Task objective » The listing below needs to be copied in full, exactly.

Available data »
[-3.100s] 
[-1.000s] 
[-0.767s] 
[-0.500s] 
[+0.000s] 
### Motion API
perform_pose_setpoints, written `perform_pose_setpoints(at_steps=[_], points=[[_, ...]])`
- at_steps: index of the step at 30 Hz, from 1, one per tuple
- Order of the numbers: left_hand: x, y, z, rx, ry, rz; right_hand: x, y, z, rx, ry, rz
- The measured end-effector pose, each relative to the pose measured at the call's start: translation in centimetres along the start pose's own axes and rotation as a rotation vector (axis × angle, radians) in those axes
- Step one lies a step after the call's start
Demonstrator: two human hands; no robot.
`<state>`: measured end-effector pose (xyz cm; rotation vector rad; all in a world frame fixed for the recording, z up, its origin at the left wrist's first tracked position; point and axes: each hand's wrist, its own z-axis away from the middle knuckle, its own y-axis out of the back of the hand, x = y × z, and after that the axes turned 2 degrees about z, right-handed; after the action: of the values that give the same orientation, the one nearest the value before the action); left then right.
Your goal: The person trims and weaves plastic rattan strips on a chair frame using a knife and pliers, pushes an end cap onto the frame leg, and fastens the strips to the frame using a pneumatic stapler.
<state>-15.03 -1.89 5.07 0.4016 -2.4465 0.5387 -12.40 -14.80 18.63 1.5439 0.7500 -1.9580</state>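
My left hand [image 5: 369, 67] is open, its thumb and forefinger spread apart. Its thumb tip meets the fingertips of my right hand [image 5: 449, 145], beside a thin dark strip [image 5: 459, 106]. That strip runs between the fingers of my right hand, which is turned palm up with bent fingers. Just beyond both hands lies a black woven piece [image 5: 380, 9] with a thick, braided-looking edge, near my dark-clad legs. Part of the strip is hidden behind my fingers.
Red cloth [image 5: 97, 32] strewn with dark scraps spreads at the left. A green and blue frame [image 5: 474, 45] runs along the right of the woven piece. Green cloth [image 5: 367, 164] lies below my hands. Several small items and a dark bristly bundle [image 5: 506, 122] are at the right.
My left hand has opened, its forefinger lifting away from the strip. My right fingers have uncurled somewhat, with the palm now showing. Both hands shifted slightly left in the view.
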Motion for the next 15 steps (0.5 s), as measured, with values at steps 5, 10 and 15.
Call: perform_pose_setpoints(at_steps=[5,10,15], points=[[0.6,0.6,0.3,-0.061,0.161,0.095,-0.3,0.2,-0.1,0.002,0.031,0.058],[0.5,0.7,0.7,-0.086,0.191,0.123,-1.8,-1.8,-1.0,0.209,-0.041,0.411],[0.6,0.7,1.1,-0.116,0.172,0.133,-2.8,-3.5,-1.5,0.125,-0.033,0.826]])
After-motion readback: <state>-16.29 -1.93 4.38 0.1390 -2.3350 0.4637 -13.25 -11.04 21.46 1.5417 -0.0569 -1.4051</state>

Task solution »
[-3.100s] 
[-1.000s] 
[-0.767s] 
[-0.500s] 
[+0.000s] 
### Motion API
perform_pose_setpoints, written `perform_pose_setpoints(at_steps=[_], points=[[_, ...]])`
- at_steps: index of the step at 30 Hz, from 1, one per tuple
- Order of the numbers: left_hand: x, y, z, rx, ry, rz; right_hand: x, y, z, rx, ry, rz
- The measured end-effector pose, each relative to the pose measured at the call's start: translation in centimetres along the start pose's own axes and rotation as a rotation vector (axis × angle, radians) in those axes
- Step one lies a step after the call's start
Demonstrator: two human hands; no robot.
`<state>`: measured end-effector pose (xyz cm; rotation vector rad; all in a world frame fixed for the recording, z up, its origin at the left wrist's first tracked position; point and axes: each hand's wrist, its own z-axis away from the middle knuckle, its own y-axis out of the back of the hand, x = y × z, and after that the axes turned 2 degrees about z, right-handed; after the action: of the values that give the same orientation, the one nearest the value before the action); left then right.
Your goal: The person trims and weaves plastic rattan strips on a chair frame using a knife and pliers, pushes an end cap onto the frame leg, and fastens the strips to the frame using a pneumatic stapler.
<state>-15.03 -1.89 5.07 0.4016 -2.4465 0.5387 -12.40 -14.80 18.63 1.5439 0.7500 -1.9580</state>
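My left hand [image 5: 369, 67] is open, its thumb and forefinger spread apart. Its thumb tip meets the fingertips of my right hand [image 5: 449, 145], beside a thin dark strip [image 5: 459, 106]. That strip runs between the fingers of my right hand, which is turned palm up with bent fingers. Just beyond both hands lies a black woven piece [image 5: 380, 9] with a thick, braided-looking edge, near my dark-clad legs. Part of the strip is hidden behind my fingers.
Red cloth [image 5: 97, 32] strewn with dark scraps spreads at the left. A green and blue frame [image 5: 474, 45] runs along the right of the woven piece. Green cloth [image 5: 367, 164] lies below my hands. Several small items and a dark bristly bundle [image 5: 506, 122] are at the right.
My left hand has opened, its forefinger lifting away from the strip. My right fingers have uncurled somewhat, with the palm now showing. Both hands shifted slightly left in the view.
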Motion for the next 15 steps (0.5 s), as measured, with values at steps 5, 10 and 15.
Call: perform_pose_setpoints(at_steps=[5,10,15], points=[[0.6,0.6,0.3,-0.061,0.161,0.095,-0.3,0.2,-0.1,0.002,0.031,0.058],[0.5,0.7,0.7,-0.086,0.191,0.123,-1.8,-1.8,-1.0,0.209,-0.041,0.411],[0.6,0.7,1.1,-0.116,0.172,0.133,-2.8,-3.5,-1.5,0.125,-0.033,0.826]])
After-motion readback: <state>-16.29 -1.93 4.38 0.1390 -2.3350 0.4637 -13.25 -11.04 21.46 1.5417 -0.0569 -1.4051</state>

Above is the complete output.